How to measure the ROI of AI
Struggling with a business case to justify investment in AI or AI-enabled processes? For those who missed his presentation at Digital Construction Week, Sammy Newman from Vinci Construction proposes a mindset by which to measure the return on investment (ROI) of AI.

My interest in the ROI of AI in construction began with a simple problem: how do we value something previously impossible? Traditional ROI models are amazing for prioritisation, allowing us to allocate time and energy to high-impact activities. However, with AI, these novel capabilities are harder to value.
This led me to dive into leading industry reports to see how others track ROI. What I found is that there’s no one-size-fits-all approach. The framework covered gives food for thought. It should help you determine how you can track the ROI of your AI activities. AI isn’t going anywhere, and we need to focus limited resources on initiatives that provide genuine value.
Why don’t traditional ROI models work?
Traditional ROI works brilliantly when you’re polishing an existing process. But AI often tackles jobs that never had a 'before' state because they were too costly or technically out of reach. ROI relies on comparing past benchmarks with current performance, but what if there’s no past to compare to?

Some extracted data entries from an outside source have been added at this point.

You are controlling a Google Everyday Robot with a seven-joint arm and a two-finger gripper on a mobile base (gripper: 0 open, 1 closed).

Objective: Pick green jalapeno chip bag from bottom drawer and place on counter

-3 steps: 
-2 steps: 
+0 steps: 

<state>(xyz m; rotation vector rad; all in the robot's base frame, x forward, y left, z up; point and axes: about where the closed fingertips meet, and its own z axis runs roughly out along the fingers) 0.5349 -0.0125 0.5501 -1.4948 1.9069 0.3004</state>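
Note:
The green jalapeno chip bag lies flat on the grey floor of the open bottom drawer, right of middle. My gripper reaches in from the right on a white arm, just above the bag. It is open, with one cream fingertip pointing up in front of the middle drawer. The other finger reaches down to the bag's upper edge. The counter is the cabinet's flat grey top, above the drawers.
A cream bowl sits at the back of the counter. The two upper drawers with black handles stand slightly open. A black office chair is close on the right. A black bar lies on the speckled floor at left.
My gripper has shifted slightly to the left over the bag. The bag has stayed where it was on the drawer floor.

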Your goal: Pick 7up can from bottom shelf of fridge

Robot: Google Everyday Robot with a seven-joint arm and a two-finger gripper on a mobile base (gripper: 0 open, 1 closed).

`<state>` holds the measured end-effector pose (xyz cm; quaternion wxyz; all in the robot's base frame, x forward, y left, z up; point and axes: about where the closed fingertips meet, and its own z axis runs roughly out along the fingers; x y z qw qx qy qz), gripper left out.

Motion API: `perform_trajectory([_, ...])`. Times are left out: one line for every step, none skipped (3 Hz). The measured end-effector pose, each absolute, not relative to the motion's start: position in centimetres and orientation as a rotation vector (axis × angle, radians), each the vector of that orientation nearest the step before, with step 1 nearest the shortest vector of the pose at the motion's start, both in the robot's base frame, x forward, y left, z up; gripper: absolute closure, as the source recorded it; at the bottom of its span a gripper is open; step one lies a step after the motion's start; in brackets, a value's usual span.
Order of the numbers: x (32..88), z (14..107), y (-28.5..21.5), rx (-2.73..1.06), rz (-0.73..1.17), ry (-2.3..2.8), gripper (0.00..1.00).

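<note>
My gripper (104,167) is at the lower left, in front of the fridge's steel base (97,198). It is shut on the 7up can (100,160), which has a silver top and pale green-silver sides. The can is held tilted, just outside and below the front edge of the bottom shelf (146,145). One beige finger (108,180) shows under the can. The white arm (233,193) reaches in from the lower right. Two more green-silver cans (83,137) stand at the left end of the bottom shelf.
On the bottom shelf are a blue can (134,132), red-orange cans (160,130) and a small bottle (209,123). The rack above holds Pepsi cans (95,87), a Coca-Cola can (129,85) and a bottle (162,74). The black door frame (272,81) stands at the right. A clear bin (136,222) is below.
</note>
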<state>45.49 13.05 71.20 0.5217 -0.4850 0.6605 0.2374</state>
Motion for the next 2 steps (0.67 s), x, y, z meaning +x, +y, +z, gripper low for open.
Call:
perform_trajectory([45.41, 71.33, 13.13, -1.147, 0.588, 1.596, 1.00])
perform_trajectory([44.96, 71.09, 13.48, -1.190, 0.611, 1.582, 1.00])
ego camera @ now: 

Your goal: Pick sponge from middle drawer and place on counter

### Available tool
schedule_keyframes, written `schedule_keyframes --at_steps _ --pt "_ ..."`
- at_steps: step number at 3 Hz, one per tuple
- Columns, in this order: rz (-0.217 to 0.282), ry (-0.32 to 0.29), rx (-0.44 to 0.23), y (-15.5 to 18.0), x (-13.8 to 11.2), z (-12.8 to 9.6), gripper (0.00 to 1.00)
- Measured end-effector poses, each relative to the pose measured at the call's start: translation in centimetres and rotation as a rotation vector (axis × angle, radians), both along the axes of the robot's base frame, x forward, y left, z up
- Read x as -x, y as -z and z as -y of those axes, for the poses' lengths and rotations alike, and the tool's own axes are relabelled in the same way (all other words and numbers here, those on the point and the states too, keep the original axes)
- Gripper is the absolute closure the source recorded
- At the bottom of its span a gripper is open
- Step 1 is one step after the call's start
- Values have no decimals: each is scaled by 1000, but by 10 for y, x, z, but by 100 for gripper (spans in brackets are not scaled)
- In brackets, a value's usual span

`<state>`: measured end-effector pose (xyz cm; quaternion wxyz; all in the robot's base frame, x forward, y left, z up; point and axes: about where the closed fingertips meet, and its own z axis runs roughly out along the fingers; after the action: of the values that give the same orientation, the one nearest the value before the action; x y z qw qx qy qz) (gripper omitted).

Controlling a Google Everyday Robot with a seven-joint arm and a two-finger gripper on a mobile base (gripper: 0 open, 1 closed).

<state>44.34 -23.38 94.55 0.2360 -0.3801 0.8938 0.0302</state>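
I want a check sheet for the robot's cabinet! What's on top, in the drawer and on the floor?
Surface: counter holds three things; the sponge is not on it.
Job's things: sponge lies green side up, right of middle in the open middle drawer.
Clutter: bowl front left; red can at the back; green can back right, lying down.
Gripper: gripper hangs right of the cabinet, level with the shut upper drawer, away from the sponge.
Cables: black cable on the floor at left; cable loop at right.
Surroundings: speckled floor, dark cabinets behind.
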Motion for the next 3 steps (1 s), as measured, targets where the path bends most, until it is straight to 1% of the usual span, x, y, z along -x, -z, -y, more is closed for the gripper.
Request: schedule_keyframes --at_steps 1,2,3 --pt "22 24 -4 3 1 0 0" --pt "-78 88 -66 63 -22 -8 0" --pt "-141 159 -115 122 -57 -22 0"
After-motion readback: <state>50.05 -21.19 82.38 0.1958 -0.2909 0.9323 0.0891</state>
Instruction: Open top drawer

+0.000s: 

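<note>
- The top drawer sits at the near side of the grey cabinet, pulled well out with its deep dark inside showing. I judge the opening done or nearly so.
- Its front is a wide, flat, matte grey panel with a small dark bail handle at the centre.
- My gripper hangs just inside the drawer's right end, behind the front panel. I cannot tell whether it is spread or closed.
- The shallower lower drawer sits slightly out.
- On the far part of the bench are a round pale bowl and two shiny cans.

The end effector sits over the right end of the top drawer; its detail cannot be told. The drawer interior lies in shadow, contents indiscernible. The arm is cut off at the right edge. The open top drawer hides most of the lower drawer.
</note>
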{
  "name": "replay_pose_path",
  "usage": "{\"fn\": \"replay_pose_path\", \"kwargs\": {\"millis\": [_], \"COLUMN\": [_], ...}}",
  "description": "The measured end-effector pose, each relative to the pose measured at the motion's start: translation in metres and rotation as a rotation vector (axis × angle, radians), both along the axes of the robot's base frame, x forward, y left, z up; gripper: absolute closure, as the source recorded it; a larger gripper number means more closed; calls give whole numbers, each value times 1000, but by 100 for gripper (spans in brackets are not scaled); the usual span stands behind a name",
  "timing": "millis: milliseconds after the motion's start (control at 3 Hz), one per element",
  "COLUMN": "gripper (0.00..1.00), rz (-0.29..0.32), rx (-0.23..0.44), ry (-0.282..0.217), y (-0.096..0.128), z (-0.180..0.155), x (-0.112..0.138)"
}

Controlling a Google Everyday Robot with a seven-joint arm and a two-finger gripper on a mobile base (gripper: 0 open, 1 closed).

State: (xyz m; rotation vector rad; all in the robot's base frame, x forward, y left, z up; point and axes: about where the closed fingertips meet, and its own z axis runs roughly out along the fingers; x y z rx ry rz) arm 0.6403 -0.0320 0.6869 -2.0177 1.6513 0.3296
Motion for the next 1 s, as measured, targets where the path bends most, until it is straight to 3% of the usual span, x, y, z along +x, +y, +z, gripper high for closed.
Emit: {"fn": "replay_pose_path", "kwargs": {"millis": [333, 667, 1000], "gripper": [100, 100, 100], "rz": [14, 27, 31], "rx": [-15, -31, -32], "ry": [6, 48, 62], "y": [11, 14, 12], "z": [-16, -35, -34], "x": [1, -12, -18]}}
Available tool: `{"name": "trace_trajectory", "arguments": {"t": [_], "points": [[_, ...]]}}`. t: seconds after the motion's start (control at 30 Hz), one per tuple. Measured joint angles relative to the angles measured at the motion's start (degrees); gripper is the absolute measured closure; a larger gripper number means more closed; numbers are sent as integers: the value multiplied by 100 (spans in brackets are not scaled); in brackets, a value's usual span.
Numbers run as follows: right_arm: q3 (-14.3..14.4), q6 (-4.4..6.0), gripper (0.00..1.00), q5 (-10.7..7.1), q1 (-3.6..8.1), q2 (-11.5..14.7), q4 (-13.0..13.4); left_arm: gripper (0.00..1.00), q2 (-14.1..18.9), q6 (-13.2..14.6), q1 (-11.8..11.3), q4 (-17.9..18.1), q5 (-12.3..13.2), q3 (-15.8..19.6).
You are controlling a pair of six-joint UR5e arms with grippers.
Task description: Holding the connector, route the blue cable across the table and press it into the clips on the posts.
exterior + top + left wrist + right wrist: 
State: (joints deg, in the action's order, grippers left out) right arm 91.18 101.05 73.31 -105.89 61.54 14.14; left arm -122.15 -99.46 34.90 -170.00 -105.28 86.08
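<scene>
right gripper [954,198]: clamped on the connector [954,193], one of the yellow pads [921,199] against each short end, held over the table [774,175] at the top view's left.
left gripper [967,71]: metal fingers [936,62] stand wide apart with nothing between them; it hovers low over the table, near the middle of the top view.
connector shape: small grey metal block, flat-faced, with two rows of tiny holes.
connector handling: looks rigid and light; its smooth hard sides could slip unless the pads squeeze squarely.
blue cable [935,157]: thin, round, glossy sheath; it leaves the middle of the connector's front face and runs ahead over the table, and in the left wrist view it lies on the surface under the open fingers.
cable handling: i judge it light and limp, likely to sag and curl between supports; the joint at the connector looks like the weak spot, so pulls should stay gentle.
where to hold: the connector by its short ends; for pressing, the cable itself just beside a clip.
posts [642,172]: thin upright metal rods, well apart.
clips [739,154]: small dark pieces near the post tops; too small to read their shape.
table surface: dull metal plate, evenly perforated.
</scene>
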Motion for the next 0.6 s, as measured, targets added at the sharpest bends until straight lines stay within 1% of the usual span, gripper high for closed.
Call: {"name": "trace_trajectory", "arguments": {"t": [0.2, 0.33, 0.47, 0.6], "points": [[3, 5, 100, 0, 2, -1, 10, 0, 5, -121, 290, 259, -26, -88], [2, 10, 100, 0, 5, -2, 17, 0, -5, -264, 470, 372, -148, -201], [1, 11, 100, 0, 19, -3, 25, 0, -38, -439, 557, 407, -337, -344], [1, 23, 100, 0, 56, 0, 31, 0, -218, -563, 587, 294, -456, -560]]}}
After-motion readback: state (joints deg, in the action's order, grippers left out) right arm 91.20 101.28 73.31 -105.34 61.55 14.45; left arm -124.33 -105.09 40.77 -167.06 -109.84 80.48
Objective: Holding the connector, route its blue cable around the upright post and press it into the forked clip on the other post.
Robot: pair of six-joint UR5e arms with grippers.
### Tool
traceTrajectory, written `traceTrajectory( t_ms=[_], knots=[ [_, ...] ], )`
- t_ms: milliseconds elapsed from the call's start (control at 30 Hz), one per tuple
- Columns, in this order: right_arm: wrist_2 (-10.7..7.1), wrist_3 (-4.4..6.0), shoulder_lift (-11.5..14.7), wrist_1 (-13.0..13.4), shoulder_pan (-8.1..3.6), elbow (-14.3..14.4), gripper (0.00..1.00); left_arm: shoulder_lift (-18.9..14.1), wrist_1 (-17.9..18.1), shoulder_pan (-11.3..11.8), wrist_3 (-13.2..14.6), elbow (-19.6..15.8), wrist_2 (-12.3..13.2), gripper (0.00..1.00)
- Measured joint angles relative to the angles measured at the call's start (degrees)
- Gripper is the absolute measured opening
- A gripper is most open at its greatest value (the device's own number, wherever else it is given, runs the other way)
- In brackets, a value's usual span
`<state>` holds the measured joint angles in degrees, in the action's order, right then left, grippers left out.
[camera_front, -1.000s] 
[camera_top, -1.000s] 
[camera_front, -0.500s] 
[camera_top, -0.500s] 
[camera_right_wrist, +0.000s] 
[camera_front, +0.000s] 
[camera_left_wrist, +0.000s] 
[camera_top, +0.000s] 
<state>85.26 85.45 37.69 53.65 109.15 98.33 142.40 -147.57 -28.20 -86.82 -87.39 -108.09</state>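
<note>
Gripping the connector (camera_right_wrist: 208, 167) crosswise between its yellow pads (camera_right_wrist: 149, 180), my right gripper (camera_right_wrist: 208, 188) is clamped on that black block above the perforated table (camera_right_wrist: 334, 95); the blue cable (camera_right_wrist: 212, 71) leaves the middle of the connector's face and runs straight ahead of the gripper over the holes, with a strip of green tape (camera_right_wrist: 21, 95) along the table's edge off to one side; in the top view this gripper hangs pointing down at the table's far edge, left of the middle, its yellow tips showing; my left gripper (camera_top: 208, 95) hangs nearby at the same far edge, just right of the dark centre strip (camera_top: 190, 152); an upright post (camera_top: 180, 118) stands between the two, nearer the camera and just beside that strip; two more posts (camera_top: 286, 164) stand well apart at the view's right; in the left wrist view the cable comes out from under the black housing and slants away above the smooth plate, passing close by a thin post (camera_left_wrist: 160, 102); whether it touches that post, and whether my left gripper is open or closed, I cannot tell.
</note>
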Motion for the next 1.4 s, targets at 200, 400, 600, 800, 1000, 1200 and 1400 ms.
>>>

It ignores strategic or transformative outcomes that don’t neatly fit into cost savings calculations. Perhaps the issue isn’t asking about ROI, but asking too early, narrowly or literally.
Here are some specific examples where traditional ROI models break down:

- Novel capability: AI summarising thousands of documents: there is no human baseline because no one could read that volume quickly enough.
- Previously cost-prohibitive activities: 24/7 site tracking with drones is theoretically possible with people, but the cost would be astronomical.
- Preventative wins: the accident that never happens. How do you calculate ROI on something that didn’t occur and attribute AI’s contribution? These intangible benefits are real, but complex.
- Strategic advantages - brand strength, talent magnetism: AI delivers long-term results gradually, transformative over time.
- Productivity leakage: when AI assists part of someone’s work, they don’t disappear; they move on to higher-value tasks. That value spreads across the organisation rather than neatly appearing in one metric.
The challenge is balancing tangible and intangible benefits, short-term gains and long-term transformations. Traditional ROI wasn’t built for this complexity.
What should we ask instead?
Some key questions help:
- What did we enable that we couldn't do before?
- How quickly are we learning?
- Are we reducing uncertainty?
- Does this work support our strategic goals?
These questions acknowledge transformative value isn’t always immediate or purely financial. They help evaluate progress and make decisions even when traditional metrics fail. Portfolios of AI projects outperform single initiatives; internal capability building can be as valuable as immediate cash returns.
What’s the mindset shift needed?
First, not every benefit is immediately measurable, but it still matters. Capabilities built, cultural changes and lessons learned all add long-term value. Second, use multiple lenses – strategic, operational and cultural – each revealing different value.
Crucially, treat AI as a portfolio, not a silver bullet. Test, learn, then scale successes. No single project transforms a business; multiple initiatives do. Organisations seeing real transformation run multiple experiments, learn fast and build on successes. ROI isn’t the result of a single project; it’s the compound effect of an AI-enabled business model.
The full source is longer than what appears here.